Your job with the data below: print everything from the line that holds "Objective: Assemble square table" down to the line that holds "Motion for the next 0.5", ends included, exactly, and nothing else.
Start of Excerpted records
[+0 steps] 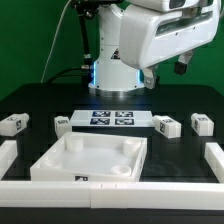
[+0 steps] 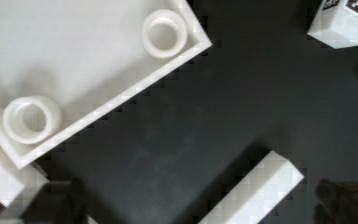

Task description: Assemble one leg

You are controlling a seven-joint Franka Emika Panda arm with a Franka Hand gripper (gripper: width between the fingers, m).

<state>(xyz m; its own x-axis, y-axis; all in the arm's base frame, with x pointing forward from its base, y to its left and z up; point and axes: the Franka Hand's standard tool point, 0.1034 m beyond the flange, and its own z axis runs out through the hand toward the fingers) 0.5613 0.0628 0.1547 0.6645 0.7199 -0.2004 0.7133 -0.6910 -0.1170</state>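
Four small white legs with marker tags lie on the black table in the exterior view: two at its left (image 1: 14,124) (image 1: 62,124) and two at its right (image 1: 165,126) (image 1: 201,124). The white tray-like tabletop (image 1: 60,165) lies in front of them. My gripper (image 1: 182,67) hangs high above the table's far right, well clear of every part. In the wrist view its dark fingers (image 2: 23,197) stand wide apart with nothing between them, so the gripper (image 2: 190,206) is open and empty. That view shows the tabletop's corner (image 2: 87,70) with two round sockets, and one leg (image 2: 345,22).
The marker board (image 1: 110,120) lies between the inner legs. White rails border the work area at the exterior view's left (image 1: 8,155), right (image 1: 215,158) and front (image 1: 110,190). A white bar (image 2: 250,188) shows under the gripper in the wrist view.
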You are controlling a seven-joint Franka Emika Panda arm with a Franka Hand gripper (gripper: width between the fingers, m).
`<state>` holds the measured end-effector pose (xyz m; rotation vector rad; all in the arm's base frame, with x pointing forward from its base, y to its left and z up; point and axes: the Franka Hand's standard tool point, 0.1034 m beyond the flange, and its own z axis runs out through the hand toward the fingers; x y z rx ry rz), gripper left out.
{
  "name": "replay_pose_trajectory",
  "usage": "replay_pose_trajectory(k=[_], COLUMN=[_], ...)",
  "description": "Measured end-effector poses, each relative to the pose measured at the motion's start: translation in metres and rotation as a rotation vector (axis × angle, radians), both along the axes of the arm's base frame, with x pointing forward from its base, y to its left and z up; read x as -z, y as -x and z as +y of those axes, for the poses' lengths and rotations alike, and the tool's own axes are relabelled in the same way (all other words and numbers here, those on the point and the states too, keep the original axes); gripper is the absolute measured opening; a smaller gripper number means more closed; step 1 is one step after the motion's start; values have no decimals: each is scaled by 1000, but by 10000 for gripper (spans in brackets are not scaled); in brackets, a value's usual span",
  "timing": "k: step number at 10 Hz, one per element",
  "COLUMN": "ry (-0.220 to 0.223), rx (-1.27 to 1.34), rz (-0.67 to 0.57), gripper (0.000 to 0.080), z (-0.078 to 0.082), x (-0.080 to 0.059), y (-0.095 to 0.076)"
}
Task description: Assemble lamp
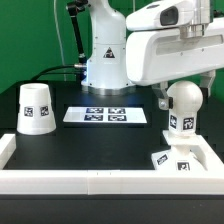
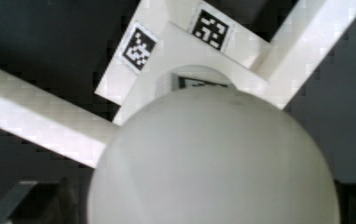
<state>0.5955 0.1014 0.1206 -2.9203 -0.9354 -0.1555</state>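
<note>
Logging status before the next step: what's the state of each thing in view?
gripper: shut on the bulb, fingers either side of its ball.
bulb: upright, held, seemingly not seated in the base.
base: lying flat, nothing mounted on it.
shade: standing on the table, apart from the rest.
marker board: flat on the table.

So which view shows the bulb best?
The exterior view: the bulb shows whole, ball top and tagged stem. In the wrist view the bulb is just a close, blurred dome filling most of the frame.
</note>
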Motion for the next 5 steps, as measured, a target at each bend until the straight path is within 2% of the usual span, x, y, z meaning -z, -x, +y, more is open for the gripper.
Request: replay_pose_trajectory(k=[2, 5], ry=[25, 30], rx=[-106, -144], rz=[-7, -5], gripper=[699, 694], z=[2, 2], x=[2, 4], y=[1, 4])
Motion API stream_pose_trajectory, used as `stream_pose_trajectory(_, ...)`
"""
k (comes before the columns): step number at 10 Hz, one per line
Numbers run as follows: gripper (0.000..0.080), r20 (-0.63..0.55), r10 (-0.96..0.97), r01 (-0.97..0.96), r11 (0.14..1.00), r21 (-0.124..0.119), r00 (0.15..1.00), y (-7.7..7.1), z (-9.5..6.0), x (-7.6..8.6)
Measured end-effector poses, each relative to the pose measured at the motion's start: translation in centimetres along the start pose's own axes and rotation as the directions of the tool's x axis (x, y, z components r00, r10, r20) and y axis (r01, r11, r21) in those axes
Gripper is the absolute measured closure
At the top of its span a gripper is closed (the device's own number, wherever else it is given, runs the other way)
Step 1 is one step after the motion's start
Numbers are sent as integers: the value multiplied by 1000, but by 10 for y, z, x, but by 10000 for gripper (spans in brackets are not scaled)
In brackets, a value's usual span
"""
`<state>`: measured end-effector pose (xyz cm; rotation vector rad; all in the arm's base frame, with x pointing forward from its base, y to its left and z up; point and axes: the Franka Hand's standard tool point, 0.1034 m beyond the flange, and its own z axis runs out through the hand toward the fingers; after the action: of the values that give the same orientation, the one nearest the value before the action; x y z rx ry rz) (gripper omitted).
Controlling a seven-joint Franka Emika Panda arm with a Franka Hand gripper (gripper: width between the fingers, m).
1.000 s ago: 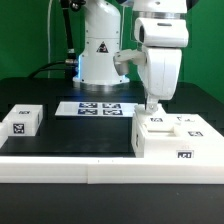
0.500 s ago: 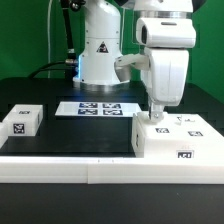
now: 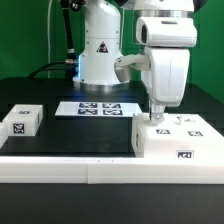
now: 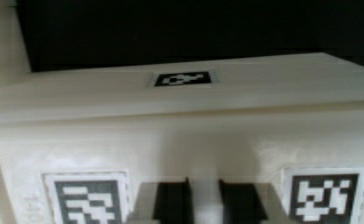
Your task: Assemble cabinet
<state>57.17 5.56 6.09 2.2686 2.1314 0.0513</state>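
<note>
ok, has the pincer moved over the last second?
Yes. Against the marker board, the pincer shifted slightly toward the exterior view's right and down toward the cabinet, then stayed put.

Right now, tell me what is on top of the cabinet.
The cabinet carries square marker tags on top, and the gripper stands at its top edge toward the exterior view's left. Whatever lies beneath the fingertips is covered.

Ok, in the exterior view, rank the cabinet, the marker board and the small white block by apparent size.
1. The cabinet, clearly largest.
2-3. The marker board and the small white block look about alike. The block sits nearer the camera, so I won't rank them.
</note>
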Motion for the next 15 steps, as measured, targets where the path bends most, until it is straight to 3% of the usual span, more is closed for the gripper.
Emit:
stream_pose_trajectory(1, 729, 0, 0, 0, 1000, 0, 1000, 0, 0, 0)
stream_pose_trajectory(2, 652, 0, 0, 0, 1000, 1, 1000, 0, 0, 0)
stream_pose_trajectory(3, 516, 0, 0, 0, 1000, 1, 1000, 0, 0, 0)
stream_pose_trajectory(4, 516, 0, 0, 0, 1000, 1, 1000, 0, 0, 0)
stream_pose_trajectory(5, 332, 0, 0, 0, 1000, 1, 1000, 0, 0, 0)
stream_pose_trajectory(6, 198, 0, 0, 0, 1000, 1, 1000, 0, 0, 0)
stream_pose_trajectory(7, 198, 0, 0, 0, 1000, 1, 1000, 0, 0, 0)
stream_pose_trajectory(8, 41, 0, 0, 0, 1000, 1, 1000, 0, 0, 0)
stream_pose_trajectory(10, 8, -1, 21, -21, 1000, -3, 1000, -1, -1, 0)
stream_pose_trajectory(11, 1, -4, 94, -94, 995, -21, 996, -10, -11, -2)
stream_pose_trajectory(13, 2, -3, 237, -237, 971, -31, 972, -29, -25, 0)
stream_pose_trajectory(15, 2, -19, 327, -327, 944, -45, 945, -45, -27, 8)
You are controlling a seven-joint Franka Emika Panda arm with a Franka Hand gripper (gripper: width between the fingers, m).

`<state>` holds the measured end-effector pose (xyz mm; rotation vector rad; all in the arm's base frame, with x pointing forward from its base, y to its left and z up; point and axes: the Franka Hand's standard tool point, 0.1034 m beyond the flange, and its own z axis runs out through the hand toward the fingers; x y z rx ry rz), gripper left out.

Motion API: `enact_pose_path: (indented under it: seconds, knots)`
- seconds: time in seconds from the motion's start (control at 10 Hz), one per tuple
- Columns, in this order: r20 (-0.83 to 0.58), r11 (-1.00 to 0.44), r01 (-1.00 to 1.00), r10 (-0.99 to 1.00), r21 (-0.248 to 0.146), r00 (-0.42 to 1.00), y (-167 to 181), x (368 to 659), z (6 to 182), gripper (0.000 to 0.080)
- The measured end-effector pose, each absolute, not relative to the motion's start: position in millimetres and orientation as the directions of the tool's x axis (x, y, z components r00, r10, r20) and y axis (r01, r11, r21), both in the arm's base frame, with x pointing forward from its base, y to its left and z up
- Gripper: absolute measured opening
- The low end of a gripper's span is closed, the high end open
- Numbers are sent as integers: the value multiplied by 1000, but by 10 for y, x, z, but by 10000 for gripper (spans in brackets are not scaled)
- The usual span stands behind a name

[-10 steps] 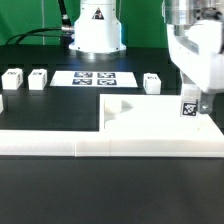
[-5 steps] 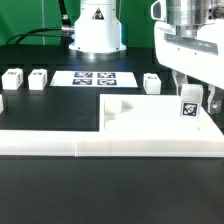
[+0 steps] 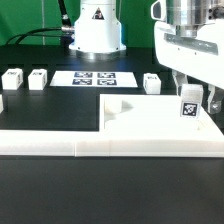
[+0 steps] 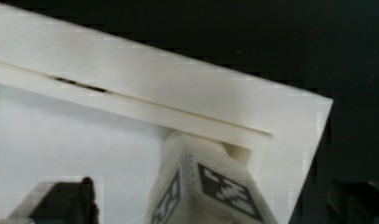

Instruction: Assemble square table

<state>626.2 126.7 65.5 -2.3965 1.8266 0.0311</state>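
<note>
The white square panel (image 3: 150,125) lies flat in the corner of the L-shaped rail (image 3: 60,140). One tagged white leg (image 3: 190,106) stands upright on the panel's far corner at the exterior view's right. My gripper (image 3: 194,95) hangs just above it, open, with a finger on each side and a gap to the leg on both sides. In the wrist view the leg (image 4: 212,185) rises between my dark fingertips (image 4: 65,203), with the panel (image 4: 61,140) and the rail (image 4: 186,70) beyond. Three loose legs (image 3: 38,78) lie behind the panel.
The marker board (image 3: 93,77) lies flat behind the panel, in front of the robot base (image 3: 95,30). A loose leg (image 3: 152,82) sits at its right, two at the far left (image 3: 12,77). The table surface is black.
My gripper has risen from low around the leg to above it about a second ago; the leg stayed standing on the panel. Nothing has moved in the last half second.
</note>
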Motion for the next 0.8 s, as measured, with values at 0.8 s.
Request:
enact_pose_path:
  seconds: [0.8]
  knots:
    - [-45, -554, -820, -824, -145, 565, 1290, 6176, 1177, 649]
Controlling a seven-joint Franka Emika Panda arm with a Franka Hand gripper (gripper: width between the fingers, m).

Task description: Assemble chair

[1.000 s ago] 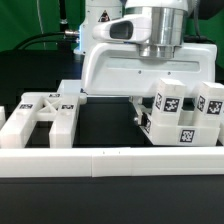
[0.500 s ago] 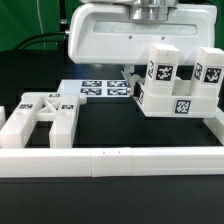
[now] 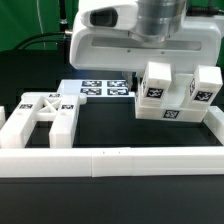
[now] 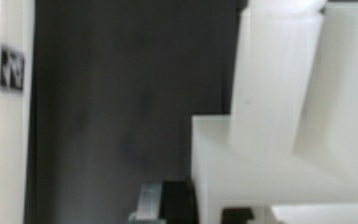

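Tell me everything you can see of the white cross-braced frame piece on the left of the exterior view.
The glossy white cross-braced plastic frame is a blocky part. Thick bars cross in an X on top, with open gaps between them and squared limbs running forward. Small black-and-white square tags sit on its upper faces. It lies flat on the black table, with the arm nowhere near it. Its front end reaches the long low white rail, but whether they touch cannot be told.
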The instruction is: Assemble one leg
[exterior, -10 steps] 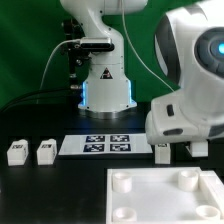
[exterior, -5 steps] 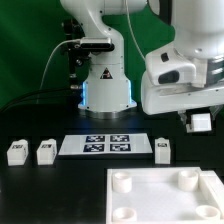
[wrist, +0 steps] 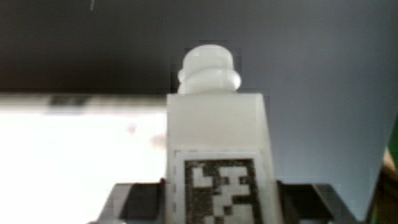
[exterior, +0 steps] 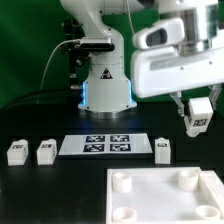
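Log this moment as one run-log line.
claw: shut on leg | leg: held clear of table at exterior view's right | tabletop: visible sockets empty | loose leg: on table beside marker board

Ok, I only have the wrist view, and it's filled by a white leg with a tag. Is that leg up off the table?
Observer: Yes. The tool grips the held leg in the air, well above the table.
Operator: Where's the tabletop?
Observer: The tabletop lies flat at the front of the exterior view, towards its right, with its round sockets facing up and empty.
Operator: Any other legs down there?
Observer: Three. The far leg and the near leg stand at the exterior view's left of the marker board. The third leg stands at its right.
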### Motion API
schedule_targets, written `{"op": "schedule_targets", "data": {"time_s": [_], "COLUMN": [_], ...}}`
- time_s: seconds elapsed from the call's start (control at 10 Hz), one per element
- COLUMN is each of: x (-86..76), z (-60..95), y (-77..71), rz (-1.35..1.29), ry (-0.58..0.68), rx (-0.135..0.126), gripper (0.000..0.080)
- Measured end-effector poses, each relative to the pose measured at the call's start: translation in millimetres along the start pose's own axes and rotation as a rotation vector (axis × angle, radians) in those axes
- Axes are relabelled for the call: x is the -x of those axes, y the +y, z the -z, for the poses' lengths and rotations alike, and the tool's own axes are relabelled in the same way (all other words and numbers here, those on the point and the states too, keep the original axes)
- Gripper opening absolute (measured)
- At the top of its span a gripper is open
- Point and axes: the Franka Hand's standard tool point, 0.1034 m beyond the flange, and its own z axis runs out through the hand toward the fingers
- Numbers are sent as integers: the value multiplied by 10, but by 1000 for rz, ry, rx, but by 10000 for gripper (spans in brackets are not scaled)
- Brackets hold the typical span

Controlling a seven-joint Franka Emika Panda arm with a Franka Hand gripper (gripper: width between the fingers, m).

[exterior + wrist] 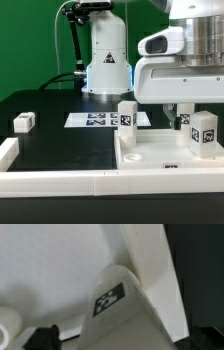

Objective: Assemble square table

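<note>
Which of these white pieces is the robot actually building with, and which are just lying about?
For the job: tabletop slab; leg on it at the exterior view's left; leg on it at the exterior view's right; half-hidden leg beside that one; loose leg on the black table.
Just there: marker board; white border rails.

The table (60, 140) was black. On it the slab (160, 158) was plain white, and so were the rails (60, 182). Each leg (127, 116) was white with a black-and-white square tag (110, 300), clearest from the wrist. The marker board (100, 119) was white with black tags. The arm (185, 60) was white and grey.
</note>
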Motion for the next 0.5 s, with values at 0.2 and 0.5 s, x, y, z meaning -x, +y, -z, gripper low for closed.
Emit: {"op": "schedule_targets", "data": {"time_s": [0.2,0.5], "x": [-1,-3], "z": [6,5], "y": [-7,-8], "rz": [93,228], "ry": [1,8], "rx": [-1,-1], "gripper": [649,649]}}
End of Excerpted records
◆ Response below:
Objective: Assemble square table

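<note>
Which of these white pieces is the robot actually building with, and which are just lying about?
For the job: tabletop slab; leg on it at the exterior view's left; leg on it at the exterior view's right; half-hidden leg beside that one; loose leg on the black table.
Just there: marker board; white border rails.

The table (60, 140) was black. On it the slab (160, 158) was plain white, and so were the rails (60, 182). Each leg (127, 116) was white with a black-and-white square tag (110, 300), clearest from the wrist. The marker board (100, 119) was white with black tags. The arm (185, 60) was white and grey.
</note>
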Motion for the next 0.5 s, with values at 0.2 and 0.5 s, x, y, z meaning -x, +y, -z, gripper low for closed.

The generated output is now complete.